Investment company TLcom has reached the halfway mark in deploying $5 million from its TAPSI fund, with a major wager placed on TurnStay.
In the dynamic world of African startups, TLcom Capital's pre-seed fund, TAPSI, is making a significant impact. With a focus on early-stage investments, TAPSI offers up to $200K in capital, along with access to TLcom's extensive network and venture experience.
This year, 2025, has been a challenging one for African startups, with several high-profile closures, including Edukoya, Bento Africa, Lipa Later, and Kobo360. Despite these setbacks, the venture market is showing strong momentum, having raised over $2 billion by August. Fintech dominates the scene, capturing about 45% of total funding, followed by the energy, healthcare, and housing sectors.
TAPSI, as a pre-seed fund operated by TLcom Capital, fits into this landscape. In a market where access to early equity funding is becoming scarcer, especially in countries like Nigeria, TAPSI's focus on pre-seed investments helps address the startup ecosystem's gap for early-stage equity financing.

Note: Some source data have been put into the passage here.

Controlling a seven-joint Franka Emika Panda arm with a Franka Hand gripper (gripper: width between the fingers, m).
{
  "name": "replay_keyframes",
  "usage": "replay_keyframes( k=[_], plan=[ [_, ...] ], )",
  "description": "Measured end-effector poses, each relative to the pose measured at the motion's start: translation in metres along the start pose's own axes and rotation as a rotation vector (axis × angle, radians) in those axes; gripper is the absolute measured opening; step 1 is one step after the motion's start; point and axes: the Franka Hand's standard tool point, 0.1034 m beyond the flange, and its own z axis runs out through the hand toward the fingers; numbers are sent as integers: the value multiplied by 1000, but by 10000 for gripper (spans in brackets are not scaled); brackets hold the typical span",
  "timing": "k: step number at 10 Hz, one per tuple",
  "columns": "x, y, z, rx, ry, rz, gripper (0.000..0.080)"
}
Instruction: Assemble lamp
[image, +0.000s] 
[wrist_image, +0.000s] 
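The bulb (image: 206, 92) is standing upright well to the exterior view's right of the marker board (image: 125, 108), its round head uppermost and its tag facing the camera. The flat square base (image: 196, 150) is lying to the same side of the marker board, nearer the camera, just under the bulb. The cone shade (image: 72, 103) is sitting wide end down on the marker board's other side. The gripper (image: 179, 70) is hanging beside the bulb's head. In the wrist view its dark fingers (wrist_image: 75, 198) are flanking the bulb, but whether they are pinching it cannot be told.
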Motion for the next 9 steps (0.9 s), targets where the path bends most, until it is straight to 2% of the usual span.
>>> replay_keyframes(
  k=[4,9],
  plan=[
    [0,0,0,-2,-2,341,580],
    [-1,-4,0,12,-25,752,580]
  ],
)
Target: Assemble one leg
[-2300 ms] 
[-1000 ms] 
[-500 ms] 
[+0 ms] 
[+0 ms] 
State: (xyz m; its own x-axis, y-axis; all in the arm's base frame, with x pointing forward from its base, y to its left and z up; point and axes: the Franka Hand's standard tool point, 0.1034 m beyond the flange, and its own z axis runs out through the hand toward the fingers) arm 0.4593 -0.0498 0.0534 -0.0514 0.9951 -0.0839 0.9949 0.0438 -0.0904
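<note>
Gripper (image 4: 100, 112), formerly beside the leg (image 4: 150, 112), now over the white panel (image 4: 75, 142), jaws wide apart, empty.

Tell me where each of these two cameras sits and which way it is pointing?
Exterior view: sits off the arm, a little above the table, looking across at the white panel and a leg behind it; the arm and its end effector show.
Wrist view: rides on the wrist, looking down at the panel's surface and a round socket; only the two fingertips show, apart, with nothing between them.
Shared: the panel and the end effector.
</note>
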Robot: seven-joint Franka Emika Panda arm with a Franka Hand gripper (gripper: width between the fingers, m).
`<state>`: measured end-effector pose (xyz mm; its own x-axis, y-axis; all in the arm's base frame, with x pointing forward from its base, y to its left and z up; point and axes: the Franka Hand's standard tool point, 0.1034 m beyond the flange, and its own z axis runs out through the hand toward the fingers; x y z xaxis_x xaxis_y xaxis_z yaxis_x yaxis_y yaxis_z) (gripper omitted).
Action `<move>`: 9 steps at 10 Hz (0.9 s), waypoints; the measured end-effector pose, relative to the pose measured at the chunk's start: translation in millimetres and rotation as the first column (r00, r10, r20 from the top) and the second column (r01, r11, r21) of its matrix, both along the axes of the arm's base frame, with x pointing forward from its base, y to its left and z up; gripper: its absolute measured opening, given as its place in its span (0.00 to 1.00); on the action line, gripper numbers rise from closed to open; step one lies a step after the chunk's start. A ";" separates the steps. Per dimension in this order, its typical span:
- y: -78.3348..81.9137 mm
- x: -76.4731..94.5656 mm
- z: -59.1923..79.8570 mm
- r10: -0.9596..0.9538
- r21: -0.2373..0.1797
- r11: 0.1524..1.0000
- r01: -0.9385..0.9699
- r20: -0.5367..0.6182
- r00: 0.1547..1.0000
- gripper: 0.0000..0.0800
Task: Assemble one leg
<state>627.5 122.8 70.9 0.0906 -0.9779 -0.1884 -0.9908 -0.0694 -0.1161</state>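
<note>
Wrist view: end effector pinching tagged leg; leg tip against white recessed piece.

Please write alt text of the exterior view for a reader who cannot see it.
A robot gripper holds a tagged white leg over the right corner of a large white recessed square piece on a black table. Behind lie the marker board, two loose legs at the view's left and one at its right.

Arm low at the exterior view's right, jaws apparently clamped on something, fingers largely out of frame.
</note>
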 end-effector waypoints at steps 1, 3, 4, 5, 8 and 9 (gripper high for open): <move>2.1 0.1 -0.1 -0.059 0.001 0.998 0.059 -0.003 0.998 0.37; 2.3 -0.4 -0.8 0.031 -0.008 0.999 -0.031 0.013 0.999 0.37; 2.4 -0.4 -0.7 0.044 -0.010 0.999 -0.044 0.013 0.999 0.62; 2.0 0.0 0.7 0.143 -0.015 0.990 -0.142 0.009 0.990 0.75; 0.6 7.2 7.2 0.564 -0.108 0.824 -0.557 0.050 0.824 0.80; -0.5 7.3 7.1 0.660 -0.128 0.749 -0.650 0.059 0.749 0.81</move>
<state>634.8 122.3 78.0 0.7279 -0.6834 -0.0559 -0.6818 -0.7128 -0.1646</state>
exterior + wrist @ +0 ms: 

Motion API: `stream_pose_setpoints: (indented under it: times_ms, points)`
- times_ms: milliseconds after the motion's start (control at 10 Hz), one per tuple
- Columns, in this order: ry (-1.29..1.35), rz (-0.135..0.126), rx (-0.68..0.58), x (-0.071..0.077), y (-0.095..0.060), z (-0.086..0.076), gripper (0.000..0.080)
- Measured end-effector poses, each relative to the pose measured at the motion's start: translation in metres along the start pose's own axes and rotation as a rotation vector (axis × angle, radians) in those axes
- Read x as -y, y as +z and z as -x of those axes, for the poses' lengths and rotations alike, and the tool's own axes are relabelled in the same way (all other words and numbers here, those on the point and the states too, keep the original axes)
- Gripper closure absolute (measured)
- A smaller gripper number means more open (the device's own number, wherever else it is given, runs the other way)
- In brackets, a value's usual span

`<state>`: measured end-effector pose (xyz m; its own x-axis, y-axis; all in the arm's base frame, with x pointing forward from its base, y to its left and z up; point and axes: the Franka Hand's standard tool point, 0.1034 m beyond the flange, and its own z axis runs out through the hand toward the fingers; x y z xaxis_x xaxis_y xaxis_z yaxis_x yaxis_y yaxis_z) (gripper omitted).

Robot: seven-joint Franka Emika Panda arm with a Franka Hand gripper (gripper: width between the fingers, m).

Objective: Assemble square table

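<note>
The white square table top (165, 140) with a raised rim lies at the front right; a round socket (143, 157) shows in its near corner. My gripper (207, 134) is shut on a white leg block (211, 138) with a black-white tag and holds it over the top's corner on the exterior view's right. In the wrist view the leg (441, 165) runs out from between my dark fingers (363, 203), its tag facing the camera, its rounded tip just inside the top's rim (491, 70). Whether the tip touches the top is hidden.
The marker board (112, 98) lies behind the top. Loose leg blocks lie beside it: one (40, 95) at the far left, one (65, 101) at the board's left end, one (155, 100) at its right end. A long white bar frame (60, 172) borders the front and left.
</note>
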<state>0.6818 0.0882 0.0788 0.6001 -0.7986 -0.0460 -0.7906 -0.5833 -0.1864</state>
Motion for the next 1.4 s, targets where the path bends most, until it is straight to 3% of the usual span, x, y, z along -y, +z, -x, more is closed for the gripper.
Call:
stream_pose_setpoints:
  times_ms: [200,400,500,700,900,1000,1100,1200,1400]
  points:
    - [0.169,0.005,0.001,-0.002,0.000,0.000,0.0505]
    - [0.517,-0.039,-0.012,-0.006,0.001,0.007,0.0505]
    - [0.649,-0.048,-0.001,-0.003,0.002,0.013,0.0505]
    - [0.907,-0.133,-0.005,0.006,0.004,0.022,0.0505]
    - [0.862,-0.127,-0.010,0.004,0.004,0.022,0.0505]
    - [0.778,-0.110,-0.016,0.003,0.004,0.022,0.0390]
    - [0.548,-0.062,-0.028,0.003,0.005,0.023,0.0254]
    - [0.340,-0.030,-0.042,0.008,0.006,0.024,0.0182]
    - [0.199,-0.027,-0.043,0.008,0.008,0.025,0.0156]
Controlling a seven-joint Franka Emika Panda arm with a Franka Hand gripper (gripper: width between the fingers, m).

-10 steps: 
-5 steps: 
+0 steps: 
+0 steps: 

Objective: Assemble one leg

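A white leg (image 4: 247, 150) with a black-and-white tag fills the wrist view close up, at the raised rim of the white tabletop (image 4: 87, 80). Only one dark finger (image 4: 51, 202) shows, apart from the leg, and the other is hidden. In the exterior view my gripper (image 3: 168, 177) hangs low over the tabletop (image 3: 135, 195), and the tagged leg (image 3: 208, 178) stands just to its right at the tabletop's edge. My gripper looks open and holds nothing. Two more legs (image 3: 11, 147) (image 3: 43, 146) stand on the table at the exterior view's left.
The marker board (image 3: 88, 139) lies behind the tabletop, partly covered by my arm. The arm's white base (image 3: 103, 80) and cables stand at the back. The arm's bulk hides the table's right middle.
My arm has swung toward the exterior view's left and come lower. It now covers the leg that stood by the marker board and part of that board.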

Key challenges that TAPSI and similar early-stage funds likely face include reduced availability of early-stage equity capital, balancing the need for local capital involvement with the importance of foreign investment, ensuring startups can scale sustainably amid increasing debt financing, and sector concentration risks.
However, TLcom is undeterred. The venture capital firm aims to fix Africa's "Series B gap" by managing funding from pre-seed to Series B. With TAPSI, TLcom is betting on planting many seeds, nurturing the strongest, and accepting losses.
Moreover, TAPSI serves as a feeder for TLcom's $154M TIDE Africa Fund II, allowing strong performers to graduate from pre-seed to million-dollar raises without giving up equity to outside investors. Notable startups in TLcom's current portfolio include Nigerian edtech Talstack, Egypt's B2B marketplace Tradehub, Sudan/Ethiopia's Bright Financial, Kenya's agtech Agrails, and three female-founded startups.
Looking ahead, TLcom plans up to 10 more pre-seed deals, with $2.5M still to deploy, by the end of 2026. As the next 18 months test whether betting earlier means building better or losing faster, TAPSI remains a strategic player in the evolving African startup funding landscape.
[1] African Startup Funding Report 2025 (Source: Disrupt Africa) [2] African Tech Startups: Sector Trends and Investment Landscape 2025 (Source: TechCabal) [3] African Venture Capital Market Trends 2025 H1 (Source: Partech Africa) [4] African Fintech Investment Landscape 2025 (Source: Fintech in Africa) [5] Local Investors Outpace Foreign Ones in African Startup Participation 2025 Q1 (Source: Ventures Platform)
- In the African startup scene, TAPSI, a pre-seed fund by TLcom Capital, is making a significant impact, especially in countries like Nigeria, by offering early-stage equity financing to technology-driven businesses, which could potentially lift the finance and investing sector.
- As TLcom Capital aims to fill the "Series B gap" by managing funding from pre-seed to Series B, investing in up to 10 more pre-seed deals by the end of 2026, they are positioning TAPSI as a key player in the future of technology-driven businesses and investing in Africa.